▶ [BRIEF]: Which lines have the string "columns"? Copy all of them from the entries below.

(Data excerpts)
◆ ◆ ◆

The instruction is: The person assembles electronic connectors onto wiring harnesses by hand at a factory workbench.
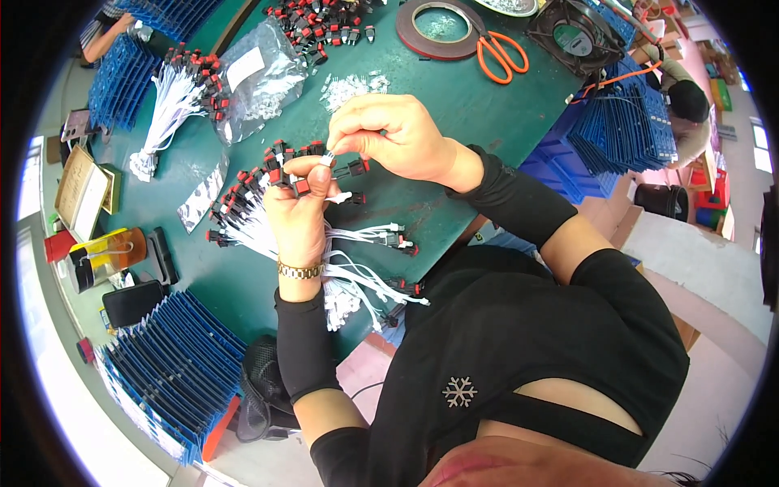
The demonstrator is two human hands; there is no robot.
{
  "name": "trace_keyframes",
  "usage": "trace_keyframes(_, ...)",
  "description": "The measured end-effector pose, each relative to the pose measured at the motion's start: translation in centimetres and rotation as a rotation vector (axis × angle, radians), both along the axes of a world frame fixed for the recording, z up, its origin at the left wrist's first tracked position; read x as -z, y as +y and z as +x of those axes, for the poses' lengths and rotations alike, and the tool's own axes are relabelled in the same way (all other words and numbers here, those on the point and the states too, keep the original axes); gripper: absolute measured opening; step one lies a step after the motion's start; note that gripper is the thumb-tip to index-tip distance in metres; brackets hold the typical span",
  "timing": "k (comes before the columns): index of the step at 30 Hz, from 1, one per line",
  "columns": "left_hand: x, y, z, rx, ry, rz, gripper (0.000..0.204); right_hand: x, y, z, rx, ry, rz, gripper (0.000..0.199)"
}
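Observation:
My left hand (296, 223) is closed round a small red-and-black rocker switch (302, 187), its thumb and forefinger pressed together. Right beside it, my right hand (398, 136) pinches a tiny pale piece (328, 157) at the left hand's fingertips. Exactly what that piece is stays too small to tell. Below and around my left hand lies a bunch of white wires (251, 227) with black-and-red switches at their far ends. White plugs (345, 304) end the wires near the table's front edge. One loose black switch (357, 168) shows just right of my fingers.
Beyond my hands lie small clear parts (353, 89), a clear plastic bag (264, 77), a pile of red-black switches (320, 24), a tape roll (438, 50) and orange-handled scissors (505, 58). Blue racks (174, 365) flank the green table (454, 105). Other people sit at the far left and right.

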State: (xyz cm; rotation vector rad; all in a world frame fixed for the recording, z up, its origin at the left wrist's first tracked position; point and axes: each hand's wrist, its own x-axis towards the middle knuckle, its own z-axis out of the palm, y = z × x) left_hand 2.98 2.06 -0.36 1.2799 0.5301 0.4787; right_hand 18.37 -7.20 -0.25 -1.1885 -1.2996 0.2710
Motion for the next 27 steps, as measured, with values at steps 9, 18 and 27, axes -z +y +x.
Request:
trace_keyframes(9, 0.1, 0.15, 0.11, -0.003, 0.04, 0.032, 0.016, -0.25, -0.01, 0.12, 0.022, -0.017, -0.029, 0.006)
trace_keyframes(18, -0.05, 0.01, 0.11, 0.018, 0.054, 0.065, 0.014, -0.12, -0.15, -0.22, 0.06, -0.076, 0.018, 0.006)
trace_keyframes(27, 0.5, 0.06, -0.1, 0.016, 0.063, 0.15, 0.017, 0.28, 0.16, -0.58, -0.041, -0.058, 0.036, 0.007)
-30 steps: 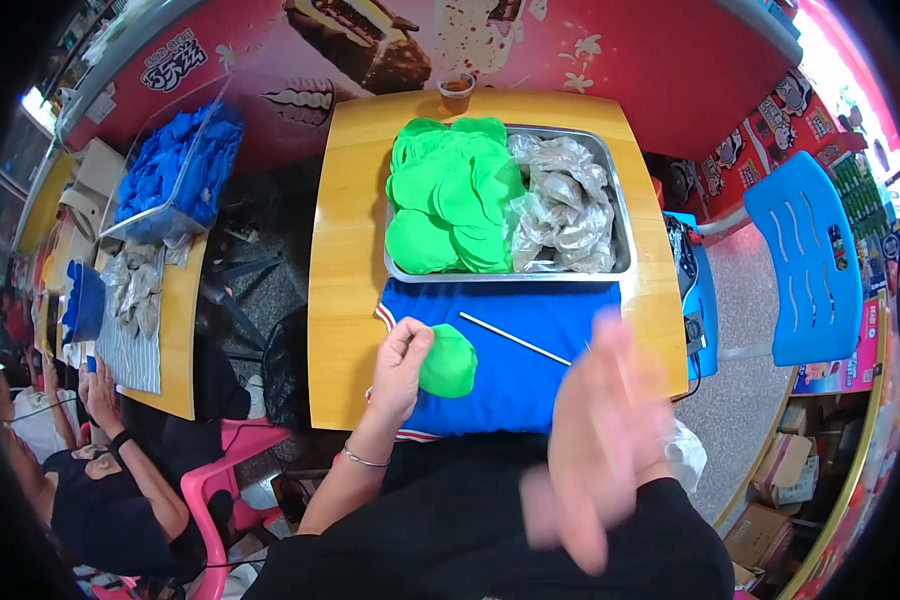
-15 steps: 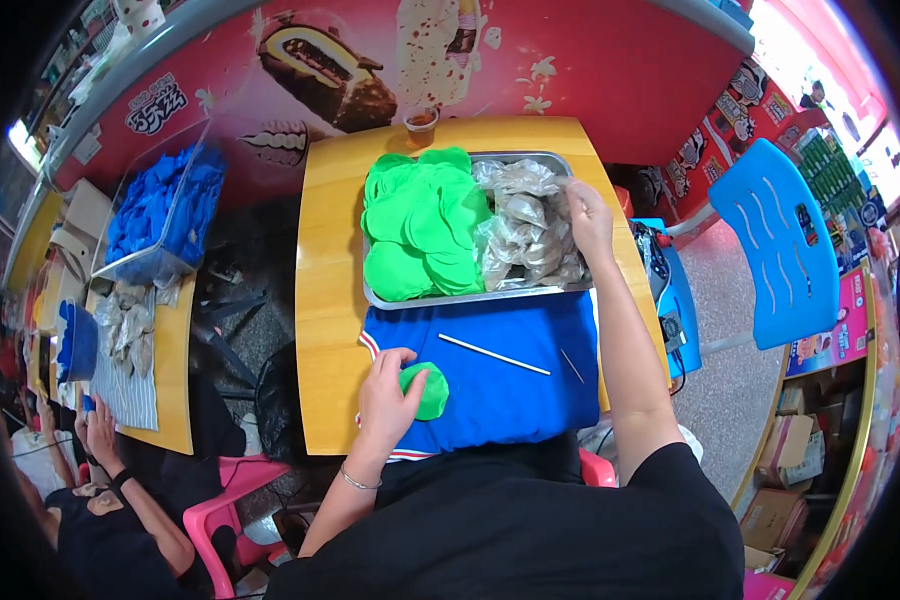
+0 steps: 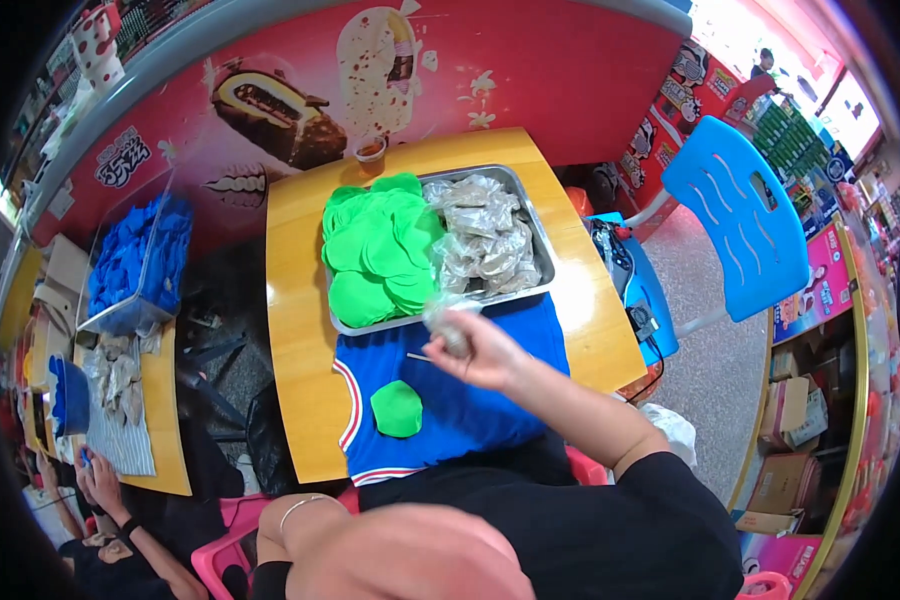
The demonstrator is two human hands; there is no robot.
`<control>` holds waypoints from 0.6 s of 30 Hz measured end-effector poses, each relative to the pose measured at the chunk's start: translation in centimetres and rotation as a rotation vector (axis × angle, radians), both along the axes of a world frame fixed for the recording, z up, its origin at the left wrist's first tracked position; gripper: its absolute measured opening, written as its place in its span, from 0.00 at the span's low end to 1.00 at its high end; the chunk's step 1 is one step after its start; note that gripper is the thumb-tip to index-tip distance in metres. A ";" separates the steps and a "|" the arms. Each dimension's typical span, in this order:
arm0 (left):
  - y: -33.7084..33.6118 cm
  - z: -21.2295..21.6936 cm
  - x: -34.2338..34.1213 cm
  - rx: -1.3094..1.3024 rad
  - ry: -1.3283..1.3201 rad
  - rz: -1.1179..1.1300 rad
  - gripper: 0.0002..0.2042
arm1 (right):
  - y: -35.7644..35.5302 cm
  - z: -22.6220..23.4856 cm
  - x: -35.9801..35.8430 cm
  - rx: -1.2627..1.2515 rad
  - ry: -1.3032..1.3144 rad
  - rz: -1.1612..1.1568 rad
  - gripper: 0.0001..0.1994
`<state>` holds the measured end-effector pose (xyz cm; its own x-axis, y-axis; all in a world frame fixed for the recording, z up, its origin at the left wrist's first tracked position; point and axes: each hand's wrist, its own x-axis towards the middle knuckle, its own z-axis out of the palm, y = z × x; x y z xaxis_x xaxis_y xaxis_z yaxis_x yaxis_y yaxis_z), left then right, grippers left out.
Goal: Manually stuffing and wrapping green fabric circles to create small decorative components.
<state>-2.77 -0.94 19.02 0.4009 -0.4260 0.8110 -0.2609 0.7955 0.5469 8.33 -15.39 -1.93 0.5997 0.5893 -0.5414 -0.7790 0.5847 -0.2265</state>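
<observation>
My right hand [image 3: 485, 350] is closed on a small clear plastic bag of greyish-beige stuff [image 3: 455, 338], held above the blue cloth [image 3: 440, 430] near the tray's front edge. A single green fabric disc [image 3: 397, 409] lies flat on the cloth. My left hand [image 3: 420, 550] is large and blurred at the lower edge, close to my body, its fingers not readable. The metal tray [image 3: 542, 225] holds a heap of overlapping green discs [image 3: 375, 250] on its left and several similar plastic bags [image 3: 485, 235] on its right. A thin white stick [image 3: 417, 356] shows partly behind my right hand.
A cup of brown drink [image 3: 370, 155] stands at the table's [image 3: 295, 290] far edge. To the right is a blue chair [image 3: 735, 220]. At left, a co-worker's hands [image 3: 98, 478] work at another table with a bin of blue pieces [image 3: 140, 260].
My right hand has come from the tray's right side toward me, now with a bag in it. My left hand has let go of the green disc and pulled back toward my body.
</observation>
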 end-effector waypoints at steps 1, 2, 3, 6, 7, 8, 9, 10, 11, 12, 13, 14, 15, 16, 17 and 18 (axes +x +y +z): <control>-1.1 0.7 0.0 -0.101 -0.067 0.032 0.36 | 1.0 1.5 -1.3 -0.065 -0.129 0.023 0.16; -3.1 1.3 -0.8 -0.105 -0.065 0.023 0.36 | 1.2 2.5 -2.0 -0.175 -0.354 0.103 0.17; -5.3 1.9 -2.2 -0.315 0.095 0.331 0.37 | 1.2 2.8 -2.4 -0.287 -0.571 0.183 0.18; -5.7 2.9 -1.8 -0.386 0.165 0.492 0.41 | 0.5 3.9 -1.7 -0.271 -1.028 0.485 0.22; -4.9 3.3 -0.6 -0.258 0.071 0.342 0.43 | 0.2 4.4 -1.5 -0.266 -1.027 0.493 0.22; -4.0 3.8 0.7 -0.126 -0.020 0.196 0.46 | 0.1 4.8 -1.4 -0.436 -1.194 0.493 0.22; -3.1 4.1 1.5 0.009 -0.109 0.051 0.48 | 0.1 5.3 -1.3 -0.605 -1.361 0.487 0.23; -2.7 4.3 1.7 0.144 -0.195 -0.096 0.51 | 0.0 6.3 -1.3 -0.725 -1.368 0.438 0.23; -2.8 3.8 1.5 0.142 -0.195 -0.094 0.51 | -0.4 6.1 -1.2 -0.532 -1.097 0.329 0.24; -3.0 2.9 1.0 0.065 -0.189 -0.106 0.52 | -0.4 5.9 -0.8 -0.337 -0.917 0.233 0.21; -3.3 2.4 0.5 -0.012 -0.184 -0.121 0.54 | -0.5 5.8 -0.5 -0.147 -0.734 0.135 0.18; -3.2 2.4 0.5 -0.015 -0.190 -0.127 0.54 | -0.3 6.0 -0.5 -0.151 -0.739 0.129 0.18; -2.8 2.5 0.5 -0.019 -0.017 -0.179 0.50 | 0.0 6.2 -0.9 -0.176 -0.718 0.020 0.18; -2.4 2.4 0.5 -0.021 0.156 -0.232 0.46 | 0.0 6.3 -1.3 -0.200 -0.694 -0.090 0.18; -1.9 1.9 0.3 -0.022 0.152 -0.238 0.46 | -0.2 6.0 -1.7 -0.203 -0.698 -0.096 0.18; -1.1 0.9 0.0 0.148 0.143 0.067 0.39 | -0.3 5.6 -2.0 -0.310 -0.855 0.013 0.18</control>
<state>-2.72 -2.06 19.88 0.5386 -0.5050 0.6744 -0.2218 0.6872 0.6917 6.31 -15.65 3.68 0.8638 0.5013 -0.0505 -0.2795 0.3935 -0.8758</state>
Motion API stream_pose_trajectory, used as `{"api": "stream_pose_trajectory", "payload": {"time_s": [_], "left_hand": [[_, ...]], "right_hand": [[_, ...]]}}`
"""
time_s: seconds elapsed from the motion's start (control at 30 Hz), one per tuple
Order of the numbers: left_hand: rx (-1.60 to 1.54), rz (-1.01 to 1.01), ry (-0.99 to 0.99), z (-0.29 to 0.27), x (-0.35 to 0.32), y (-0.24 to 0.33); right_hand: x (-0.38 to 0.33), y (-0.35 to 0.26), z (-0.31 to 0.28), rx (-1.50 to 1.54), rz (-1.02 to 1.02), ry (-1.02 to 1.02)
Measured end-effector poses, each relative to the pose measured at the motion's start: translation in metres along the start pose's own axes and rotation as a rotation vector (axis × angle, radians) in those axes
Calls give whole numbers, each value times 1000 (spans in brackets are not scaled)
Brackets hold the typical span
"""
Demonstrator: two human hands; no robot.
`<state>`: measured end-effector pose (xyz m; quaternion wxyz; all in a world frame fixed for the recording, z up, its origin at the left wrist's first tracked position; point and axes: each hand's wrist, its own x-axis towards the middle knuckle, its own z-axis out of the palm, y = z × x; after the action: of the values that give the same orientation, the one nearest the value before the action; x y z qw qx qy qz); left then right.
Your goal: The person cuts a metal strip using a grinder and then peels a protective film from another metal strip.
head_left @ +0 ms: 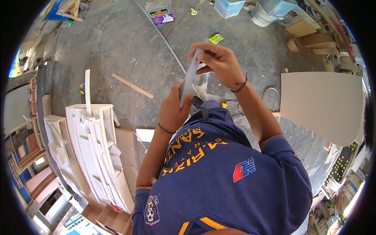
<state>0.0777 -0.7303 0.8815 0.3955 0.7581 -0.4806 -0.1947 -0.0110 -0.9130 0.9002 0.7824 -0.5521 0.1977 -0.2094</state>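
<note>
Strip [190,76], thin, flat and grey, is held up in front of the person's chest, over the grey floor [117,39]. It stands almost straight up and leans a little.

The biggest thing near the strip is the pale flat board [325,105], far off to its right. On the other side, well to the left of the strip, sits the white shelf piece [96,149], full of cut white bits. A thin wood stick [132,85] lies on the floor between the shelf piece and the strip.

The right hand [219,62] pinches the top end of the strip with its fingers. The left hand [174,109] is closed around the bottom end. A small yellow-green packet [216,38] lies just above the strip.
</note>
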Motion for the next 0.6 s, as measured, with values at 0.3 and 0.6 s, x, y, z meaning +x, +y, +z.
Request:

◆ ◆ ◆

▶ [RESPONSE TO THIS EXERCISE]:
  "timing": "k (comes before the columns): index of the step at 30 Hz, from 1, one per line",
  "columns": "left_hand: x, y, z, rx, ry, rz, gripper (0.000..0.204); right_hand: x, y, z, rx, ry, rz, gripper (0.000..0.199)"

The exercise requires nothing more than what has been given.